このように記述しても、コンパイラは何事もないようにコンパイルを通します。また、構造的な設計を重視するプログラマは Message.MSG_OK というような定数へのアクセスを好むかもしれませんが、残念ながらこれもできません。列挙子はメンバではないため、構造体のようなアクセスはできないのです。この仕様は奇妙だと感じてしまいますが、列挙変数に代入される値を実行時にチェックしてしまえば、速度を重視する C 言語の基本方針に反してしまいます。与えられた定数が正しいものかどうかを調べるのは開発者の役目とされます。

コード1は列挙を使った簡単な実践例です。多くの C 言語で作成されたシステムは、このように定数に論理的な意味を定めて情報の属性や挙動の要求などを行うことができます。

コード2
#include <stdio.h>

enum { MSG_OK , MSG_YESNO };
enum { ID_OK = 1 , ID_YES , ID_NO };

int Message(char *msg , int type) {
	char ch;
	switch(type) {
	case MSG_OK:
		printf("%s\tPush Enter>" , msg);
		scanf("%c" , &ch);
		return ID_OK;
	case MSG_YESNO: 
		printf("%s y/n>" , msg);
		scanf("%c" , &ch);
		return (ch == 'y' ? ID_YES : ID_NO);
	}
	return 0;
}

int main() {
	Message("Stand by Ready!" , MSG_OK);
	if (Message("Are you sure that's enough aromr?" , MSG_YESNO) == ID_YES)
		printf("This is not your appointed time to die.\n");
	return 0;
}
実行結果
コード2 実行結果

このプログラムの Message() 関数は、ユーザーに指定した何らかの文字列をメッセージとして表示し、入力を待機します。type 引数が MSG_OK の場合は入力を待ちますが、入力された値は評価せずに ID_OK を常に返します。type 引数に MSG_YESNO を指定すると y または n の入力を促し、ユーザーに選択を行わせます。
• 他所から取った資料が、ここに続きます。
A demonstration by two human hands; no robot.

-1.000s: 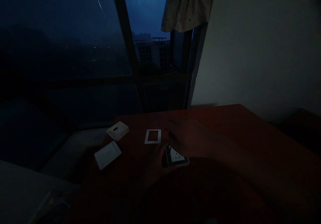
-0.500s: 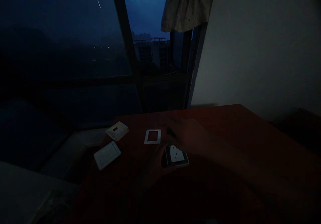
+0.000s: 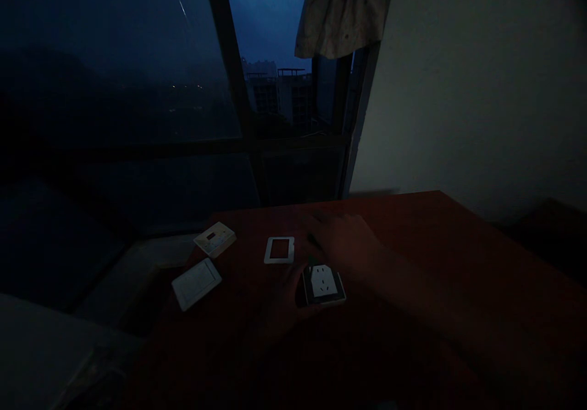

ユーザーが入力した結果に応じて、関数は ID_YES または ID_NO を返します。

メッセージを表示するという目的は統一されているため、こうした機能は Message() というひとつの関数にまとめ、定数でその動作を分岐させる方法がもっともスマートだと考えられます。基本的な関数の挙動が同一であるにもかかわらず分割してしまうのはスマートではありません。